Extension methods are a particularly good parallel because–aside from the argument for the instance of the thing you’re going to extend–they perform exactly the same search-for-context that givens perform. Thus, this is the most natural parallel, though the others are worth considering also.

Now, the unnamed case is very important here because, unlike with methods, with givens there usually will be a unique one that depends on type and scope alone, and for which a name isn’t needed. Indeed, needing a name is in every case a failure of context resolution: the point is to not need a name for your context. It’s okay to “fail” in this sense–you can’t always infer what the correct behavior is!–but it absolutely needs to work well for the unnamed case.

We already have exactly this situation with closures, however. You don’t name your closures for the most part. You just give them. So the most natural parallel is context function syntax, except we need full generic types and context information.

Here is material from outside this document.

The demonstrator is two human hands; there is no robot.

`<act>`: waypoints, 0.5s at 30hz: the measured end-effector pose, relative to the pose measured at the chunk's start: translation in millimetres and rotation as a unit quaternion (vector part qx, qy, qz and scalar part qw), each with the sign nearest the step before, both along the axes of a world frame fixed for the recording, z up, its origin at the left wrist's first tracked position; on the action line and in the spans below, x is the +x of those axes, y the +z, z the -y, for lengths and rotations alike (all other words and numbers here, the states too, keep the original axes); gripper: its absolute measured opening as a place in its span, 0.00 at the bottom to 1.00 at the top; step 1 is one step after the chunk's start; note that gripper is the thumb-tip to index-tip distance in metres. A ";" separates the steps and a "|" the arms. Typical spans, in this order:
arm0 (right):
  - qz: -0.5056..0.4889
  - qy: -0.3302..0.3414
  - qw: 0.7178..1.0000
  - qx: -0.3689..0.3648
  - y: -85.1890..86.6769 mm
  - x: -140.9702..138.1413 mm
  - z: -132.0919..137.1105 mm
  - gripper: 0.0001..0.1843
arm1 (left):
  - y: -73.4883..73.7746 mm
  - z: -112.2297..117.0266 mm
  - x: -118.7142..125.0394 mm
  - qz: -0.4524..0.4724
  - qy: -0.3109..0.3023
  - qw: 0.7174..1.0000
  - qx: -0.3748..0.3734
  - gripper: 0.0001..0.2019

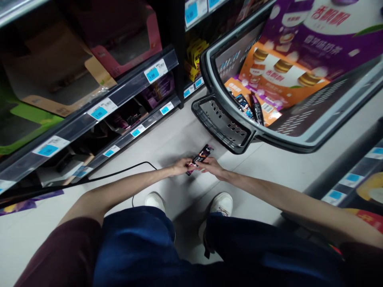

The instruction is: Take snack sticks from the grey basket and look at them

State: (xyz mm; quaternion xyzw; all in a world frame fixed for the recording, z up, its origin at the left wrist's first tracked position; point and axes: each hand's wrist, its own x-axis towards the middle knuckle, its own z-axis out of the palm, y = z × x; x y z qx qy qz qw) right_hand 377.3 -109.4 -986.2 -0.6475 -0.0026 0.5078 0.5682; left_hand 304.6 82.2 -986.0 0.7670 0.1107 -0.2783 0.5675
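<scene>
A dark snack packet (204, 153) with pink and orange print lies slanted between my two hands, low over the floor. My left hand (182, 166) pinches its lower left side. From the other side, my right hand (212, 166) has its fingers closed on the packet's lower right edge. The writing on it is too small to read. Just beyond my hands stands a grey shopping basket (230, 140) with a black handle part toward me. Inside it are a few dark packets (256, 108) on an orange and purple carton (284, 75).
Shelves with blue price tags (103, 108) rise on the left, holding open display cartons (60, 67). Yellow packets (194, 56) hang farther back. A thin black cable (128, 166) crosses the floor by my left arm. Another shelf edge (344, 183) runs along the right.
</scene>
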 end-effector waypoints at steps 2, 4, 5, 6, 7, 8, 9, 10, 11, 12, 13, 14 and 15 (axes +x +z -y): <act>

Therefore, for the unnamed case the most regular form is

given [A: Bar](using Baz[A], quux: Quux[A]) ?=> Foo[A]

to declare the mapping. Because this goes beyond normal context function syntax to generic context function syntax by using [], one might argue => instead of ?=> is suitable. I will use this from here on.

Now, with (context) function syntax, you have both declaration and definition forms, so we’re already done. The most general and regular form of givens would be

given fooify: [A: Bar](using Baz[A], quux: Quux[A]) => Foo[A] =
  [A: Bar](using Baz[A], quux: Quux[A]) =>
    if quux.isThisThing then new Foo[A]:
      def foo() = quux.getFooFromBarContext
    else new Foo[A](...):
      def foo() = quux.getFooFromBazContext

This is, admittedly, a lot of symbol soup, but it uses entirely concepts we already have, in the exact way they’re used, with only two tweaks: (1) extending context function syntax to 0-explicit-argument generics, and (2) switching val out for given to enable context search.

Now we can start applying sugar in expected ways to see if we can recover convenient syntax for specific less-general cases.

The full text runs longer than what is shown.